At a press conference in Beijing last Thursday, Liu Zhongrui, director of the Statistical Information and Risk Monitoring Department of the China Banking and Insurance Regulatory Commission (CBIRC), said that banks and other government departments will meet reasonable financing needs of real estate developers. But he did not give details. 

“We actively strengthen the coordination and cooperation with the Ministry of Housing and Urban-Rural Development, the People’s Bank of China and other departments, and support local governments to more effectively promote the work of ‘guaranteeing the delivery of buildings, protecting people’s livelihood, and maintaining stability,'” Liu said. 

The earliest “mortgage boycott notice” by more than 5,000 homebuyers appeared in April 2021 in Taiyuan, in the northern province of Shanxi, after a local developer’s project languished unfinished for more than two years. 

Letters to banks

Last month, homeowners in Jingdezhen, in northeastern Jiangxi province, sent a letter to their banks announcing they were suspending mortgage payments because of the delayed delivery of residential units purchased off plan. Since then, homeowners of more than 300 unfinished residential projects nationwide have sent similar public letters to banks. 

Last week, some 200 frustrated home buyers in Wuhan demonstrated outside a bank regulator’s office, according to an article in The Wall Street Journal. 

It’s unclear how many homebuyers are involved in the protests because Chinese censors are clamping down on news of mortgage boycotts, Reuters reported.

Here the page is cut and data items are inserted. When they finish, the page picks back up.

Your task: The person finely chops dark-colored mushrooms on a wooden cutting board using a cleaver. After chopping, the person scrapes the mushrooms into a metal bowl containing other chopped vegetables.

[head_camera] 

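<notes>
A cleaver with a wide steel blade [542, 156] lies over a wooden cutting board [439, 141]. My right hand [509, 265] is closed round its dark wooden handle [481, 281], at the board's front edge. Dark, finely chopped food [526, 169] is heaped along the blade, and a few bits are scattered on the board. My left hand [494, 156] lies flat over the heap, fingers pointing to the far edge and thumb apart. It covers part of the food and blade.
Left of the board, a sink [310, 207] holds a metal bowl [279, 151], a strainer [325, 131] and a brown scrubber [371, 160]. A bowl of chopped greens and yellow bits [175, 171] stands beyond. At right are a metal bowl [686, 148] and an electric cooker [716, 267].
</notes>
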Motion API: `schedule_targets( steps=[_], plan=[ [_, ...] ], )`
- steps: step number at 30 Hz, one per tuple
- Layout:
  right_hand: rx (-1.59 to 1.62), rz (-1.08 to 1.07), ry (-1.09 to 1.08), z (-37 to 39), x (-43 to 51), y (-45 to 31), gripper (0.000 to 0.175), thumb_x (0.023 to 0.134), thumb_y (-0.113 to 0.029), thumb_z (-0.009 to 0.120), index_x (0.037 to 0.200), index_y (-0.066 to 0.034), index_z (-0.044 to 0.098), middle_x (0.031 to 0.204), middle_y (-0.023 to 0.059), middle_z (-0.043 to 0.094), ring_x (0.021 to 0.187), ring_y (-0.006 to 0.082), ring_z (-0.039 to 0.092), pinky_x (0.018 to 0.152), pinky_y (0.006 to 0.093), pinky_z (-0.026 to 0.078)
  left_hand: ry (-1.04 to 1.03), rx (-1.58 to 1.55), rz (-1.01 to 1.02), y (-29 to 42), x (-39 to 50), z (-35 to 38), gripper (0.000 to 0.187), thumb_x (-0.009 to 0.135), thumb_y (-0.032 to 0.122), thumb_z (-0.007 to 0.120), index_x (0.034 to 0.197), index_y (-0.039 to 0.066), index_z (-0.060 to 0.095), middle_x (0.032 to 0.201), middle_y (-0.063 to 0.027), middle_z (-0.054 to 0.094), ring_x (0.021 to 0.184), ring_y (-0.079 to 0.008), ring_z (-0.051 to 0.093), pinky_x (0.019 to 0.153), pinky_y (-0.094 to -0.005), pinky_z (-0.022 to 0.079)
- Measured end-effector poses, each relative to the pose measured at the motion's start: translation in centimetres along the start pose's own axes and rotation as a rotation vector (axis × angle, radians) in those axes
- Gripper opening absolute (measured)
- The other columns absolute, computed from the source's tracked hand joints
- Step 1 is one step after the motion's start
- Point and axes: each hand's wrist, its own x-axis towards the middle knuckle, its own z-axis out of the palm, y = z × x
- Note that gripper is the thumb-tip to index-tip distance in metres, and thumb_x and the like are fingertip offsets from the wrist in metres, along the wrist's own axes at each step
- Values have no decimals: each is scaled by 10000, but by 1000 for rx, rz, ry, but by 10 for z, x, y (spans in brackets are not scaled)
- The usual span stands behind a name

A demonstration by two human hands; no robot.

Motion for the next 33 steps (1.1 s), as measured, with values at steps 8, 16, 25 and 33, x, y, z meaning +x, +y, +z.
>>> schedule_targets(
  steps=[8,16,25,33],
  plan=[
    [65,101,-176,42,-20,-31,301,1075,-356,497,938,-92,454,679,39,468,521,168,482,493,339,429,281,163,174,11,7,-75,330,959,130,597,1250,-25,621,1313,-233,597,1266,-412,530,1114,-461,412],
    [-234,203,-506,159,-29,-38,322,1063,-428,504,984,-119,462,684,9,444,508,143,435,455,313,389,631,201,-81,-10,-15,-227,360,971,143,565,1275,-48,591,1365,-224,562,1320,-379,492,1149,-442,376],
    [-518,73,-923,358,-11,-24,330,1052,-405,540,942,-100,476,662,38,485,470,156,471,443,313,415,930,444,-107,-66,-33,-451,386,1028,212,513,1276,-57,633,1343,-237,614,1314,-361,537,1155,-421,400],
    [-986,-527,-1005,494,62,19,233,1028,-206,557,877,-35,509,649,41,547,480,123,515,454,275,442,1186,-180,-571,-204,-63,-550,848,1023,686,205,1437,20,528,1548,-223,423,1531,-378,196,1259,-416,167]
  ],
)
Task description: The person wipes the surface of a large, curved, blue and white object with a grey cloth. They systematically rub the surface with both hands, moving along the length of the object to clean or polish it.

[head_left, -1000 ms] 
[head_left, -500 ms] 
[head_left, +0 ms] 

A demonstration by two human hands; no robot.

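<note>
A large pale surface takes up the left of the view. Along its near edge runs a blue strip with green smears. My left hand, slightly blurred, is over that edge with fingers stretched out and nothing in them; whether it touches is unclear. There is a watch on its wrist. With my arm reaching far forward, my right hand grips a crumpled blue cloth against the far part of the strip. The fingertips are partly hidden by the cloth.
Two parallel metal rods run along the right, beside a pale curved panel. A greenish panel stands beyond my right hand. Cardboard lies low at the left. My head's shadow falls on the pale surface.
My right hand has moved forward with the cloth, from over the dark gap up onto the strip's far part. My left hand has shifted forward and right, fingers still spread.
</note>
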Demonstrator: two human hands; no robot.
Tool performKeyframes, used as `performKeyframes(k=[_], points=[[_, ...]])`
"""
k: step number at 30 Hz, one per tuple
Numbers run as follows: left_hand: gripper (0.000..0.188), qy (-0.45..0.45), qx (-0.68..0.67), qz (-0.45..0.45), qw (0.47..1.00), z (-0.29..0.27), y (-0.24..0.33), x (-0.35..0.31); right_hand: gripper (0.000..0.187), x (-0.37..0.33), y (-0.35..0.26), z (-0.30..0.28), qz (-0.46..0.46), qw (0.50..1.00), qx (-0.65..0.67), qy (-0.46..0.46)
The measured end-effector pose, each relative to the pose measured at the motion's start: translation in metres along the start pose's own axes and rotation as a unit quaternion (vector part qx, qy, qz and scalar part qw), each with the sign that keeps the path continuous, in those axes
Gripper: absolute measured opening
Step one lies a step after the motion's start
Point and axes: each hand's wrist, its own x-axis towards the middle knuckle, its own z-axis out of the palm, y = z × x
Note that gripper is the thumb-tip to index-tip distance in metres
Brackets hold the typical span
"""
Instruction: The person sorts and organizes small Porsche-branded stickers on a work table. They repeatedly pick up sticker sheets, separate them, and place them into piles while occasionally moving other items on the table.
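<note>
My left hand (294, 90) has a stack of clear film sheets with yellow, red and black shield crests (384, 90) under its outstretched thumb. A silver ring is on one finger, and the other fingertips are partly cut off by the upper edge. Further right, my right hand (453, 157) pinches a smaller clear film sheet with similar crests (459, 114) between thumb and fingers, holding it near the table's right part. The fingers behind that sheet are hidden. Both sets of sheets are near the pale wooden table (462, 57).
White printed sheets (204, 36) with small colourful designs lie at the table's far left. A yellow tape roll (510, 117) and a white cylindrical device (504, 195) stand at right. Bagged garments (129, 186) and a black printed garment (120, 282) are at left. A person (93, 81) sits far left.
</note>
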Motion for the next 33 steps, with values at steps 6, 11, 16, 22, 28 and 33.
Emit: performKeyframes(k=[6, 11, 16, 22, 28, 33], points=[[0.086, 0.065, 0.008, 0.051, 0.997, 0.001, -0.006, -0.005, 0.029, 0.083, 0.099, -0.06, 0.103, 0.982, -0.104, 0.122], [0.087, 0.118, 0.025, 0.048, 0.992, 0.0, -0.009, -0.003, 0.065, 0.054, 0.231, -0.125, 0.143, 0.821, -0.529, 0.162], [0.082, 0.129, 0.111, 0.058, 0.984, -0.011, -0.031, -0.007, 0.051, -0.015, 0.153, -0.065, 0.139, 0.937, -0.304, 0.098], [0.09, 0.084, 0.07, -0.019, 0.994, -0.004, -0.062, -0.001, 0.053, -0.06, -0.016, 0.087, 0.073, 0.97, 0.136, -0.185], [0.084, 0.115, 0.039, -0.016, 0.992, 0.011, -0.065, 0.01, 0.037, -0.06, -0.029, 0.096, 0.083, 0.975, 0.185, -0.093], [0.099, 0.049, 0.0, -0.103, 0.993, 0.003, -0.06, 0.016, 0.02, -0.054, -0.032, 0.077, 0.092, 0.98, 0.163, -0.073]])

A study, the “2022 National Unfinished Building Research Report,” published July 18 by the Shanghai-based E-House China Research and Development Institution, a think tank that analyzes the real estate market, found that 54% of homeowners who issued mortgage suspension notices came from the central China province of Henan, home to a billion-dollar banking scandal.

According to the report, the value of mortgage loans involving unfinished buildings nationwide was $133.2 billion (900 billion yuan) in the first half of 2022, accounting for 1.7% of the national mortgage balance. 

“This industry is a mess, and no one used this kind of quantitative analysis to analyze it before,” Yan Yuejin, the report’s author and the think tank’s director of research, told VOA Mandarin. 

Although 1.7% does not sound high, it is already very high and poses a serious risk for banks, Yan said. “The banks’ tolerance rate for this [kind of] nonperforming loan … should not exceed 1%.”